**TRY IT**
Reproduce each line of the listing exactly.

+ + + +

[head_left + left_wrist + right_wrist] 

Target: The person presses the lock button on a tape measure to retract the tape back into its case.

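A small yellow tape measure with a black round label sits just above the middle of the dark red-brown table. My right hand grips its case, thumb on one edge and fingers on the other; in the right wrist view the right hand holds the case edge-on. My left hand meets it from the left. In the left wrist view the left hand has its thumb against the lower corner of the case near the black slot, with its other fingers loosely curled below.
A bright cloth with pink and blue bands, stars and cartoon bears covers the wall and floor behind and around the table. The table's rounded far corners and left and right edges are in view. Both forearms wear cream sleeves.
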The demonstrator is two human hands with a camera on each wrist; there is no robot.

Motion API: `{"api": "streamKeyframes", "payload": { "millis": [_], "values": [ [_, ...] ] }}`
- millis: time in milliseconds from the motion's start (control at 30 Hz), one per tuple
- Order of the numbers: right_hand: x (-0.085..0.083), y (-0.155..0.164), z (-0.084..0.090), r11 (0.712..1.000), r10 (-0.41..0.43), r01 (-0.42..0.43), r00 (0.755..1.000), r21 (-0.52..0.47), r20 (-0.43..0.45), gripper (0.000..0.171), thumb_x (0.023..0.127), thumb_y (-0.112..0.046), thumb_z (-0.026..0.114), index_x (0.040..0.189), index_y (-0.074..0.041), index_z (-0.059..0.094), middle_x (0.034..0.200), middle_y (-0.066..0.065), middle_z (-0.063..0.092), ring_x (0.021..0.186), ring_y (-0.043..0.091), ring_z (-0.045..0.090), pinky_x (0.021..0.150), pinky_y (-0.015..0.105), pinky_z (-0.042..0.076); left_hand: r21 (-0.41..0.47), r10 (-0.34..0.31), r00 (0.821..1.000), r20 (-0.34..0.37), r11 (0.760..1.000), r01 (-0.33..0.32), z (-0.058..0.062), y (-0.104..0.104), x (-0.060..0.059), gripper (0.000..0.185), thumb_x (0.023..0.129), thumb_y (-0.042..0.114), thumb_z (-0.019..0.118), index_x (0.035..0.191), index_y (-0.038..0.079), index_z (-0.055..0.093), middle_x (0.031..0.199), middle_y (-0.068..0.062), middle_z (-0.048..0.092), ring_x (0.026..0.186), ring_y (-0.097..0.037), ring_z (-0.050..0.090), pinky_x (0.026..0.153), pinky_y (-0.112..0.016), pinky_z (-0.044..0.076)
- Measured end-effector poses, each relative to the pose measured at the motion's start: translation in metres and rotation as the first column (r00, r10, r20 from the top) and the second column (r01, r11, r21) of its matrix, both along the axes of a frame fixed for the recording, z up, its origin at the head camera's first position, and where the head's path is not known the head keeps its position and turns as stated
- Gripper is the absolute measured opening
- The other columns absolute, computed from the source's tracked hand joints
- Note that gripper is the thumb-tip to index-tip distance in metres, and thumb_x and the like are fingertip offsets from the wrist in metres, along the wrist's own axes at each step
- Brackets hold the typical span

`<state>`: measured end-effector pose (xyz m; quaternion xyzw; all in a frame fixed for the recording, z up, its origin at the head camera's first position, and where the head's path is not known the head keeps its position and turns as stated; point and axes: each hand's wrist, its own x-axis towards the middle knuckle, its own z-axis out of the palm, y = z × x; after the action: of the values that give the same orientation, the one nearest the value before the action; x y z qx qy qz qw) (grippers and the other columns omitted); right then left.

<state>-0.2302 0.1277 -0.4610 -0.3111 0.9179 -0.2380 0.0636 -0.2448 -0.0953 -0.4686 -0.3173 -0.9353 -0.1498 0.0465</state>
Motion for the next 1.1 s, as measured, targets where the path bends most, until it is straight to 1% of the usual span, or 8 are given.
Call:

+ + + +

**RESPONSE TO THIS EXERCISE**
[head_left + left_wrist + right_wrist] 

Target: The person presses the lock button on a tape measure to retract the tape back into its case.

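A small yellow tape measure with a black round label sits just above the middle of the dark red-brown table. My right hand grips its case, thumb on one edge and fingers on the other; in the right wrist view the right hand holds the case edge-on. My left hand meets it from the left. In the left wrist view the left hand has its thumb against the lower corner of the case near the black slot, with its other fingers loosely curled below.
A bright cloth with pink and blue bands, stars and cartoon bears covers the wall and floor behind and around the table. The table's rounded far corners and left and right edges are in view. Both forearms wear cream sleeves.
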The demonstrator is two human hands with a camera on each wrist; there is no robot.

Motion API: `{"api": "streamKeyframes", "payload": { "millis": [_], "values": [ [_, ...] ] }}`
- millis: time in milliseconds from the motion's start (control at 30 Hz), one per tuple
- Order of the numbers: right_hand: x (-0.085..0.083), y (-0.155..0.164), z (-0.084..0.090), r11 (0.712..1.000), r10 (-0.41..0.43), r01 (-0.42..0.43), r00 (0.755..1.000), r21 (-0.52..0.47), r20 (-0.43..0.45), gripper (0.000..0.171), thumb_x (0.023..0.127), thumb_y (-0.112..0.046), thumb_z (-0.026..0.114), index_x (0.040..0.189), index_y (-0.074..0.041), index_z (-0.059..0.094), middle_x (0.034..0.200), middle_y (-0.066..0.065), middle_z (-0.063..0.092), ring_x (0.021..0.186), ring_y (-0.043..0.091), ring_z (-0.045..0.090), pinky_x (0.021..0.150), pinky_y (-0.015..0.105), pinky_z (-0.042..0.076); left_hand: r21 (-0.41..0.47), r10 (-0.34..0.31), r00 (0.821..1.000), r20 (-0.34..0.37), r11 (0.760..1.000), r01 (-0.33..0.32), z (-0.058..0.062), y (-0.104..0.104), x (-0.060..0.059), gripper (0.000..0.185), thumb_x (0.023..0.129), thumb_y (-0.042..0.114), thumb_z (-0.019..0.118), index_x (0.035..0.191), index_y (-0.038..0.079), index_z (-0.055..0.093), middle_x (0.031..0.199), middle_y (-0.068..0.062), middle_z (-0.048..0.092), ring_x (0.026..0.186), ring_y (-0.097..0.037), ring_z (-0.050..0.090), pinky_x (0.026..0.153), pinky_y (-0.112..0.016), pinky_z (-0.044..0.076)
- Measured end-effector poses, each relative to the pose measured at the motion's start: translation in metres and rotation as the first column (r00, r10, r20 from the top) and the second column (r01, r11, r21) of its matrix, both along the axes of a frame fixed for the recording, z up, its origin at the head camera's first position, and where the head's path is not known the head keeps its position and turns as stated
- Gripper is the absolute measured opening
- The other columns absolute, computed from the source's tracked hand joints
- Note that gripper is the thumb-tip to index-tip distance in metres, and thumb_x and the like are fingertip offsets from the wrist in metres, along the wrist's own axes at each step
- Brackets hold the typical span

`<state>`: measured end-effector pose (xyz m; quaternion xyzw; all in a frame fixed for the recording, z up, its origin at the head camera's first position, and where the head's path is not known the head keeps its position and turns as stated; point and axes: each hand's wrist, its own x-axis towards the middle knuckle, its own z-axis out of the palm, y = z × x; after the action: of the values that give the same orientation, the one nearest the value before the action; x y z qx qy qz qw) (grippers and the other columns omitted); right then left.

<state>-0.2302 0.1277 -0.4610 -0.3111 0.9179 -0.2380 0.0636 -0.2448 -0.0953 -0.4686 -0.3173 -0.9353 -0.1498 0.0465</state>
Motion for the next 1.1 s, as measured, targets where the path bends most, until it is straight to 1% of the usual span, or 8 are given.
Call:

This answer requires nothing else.